HCV outbreaks: What is risk to health workers?
HCV outbreaks: What is risk to health workers?
IC failures may reflect an overall lack of safety
Recent outbreaks of hepatitis C are a wake-up call to boost infection control practices, particularly in outpatient settings. But they also underscore the prevalence of HCV and the continued occupational risk to health care workers.
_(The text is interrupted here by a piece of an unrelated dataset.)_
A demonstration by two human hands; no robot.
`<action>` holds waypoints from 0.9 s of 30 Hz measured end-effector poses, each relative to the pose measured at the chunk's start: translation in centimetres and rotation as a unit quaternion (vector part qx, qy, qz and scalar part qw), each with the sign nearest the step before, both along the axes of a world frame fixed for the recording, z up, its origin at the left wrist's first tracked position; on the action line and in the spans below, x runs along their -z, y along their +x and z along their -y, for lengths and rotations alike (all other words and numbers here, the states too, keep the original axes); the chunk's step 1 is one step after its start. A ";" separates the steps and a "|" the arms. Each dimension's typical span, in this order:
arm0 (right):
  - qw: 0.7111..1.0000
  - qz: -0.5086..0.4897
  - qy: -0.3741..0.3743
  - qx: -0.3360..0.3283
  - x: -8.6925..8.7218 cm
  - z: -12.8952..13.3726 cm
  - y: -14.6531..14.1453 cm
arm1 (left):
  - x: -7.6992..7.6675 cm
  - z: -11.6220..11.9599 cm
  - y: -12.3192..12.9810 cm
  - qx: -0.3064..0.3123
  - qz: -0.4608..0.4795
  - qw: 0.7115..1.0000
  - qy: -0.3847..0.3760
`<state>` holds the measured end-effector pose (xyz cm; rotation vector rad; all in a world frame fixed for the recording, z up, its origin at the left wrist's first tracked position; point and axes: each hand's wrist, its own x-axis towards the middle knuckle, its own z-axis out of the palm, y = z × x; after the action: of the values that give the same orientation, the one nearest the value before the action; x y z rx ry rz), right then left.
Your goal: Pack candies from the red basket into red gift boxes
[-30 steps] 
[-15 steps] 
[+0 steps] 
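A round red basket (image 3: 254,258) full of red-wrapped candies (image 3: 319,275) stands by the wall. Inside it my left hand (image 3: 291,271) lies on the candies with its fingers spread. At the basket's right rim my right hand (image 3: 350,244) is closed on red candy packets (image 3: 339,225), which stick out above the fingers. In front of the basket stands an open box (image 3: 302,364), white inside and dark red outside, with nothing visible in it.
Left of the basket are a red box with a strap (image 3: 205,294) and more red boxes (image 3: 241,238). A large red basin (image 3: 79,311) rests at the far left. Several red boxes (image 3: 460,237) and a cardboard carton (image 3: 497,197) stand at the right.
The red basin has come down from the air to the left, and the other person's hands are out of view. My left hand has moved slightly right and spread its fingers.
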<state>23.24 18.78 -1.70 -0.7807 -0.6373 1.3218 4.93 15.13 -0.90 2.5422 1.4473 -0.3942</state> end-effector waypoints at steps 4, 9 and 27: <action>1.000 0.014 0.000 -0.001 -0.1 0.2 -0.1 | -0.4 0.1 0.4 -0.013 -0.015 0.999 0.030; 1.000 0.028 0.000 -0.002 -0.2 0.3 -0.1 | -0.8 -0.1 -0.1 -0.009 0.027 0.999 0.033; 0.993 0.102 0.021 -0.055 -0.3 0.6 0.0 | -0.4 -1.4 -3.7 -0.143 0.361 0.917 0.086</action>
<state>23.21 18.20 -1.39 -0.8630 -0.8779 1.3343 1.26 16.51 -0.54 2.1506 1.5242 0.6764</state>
A review of investigations by the Centers for Disease Control and Prevention revealed that health care facilities have contacted more than 60,000 patients and asked them to be tested for hepatitis B due to the failure of health care workers to follow proper infection control practices. There were 33 outbreaks in outpatient clinics, hemodialysis centers, and long-term care facilities, resulting in transmission of HCV or hepatitis C to 450 people.1
The outbreak scenarios included cases in which health care workers reused syringes on multiple patients or contaminated multidose vials by reusing a syringe. Infection control lapses raise concern about an overall lack of safety. "If you've got a facility that's not practicing according to basic standards of safety and infection control, in terms of patient-to-patient transmission, then the chances are probably pretty good that they're not attending to worker safety either," says Jane Perry, MA, associate director of the International Healthcare Worker Safety Center at the University of Virginia in Charlottesville.
There have been no recent prevalence studies of health care workers and hepatitis C, although past studies did not show an elevated rate. But a recent CDC analysis of death certificates indicates that health care workers have an occupational risk. Twenty years of data (1984 to 2004) from the National Occupational Mortality Surveillance System found that female health care workers have a 20% greater risk of dying from hepatitis C than women in other occupations. Male health care workers have a 50% elevated risk.2
"Our data doesn't link any of these deaths to specific occupational incidents," says Sara Luckhaupt, MD, medical officer in the surveillance branch of the Division of Surveillance, Hazard Evaluation and Field Studies at the National Institute for Occupational Safety and Health in Cincinnati.
But the consistency of the HCV finding was telling. "Since we found the association for both males and females [with HCV], it made us more suspicious that there was an occupational risk," she says.
An estimated 4 million Americans have a chronic hepatitis C infection, but because many of them aren't aware of the infection, HCV has been called "the hidden epidemic." The National Health and Nutrition Examination Survey (NHANES), which had about 15,000 participants from 1999 to 2002, found a peak prevalence in the 40 to 49 age group. Almost two-thirds (63%) of those who tested positive for HCV RNA said they had never been told they had "any kind of liver condition."3
References
- Thompson N, Perz JF, Moorman AC, et al. Holmberg SD. Nonhospital health care-associated hepatitis B and C virus transmission: United States, 1998-2008. Ann Intern Med 2009; 150:33-39.
- Luckhaupt S, Calvert G. Deaths due to bloodborne infections and their sequelae among health care workers. Am J Ind Med 2008; 51:812-814.
- Armstrong GL, Wasley A, Simard EP, et al. The prevalence of hepatitis C virus infection in the United States, 1999 through 2002. Ann Intern Med 2006; 144:705-714.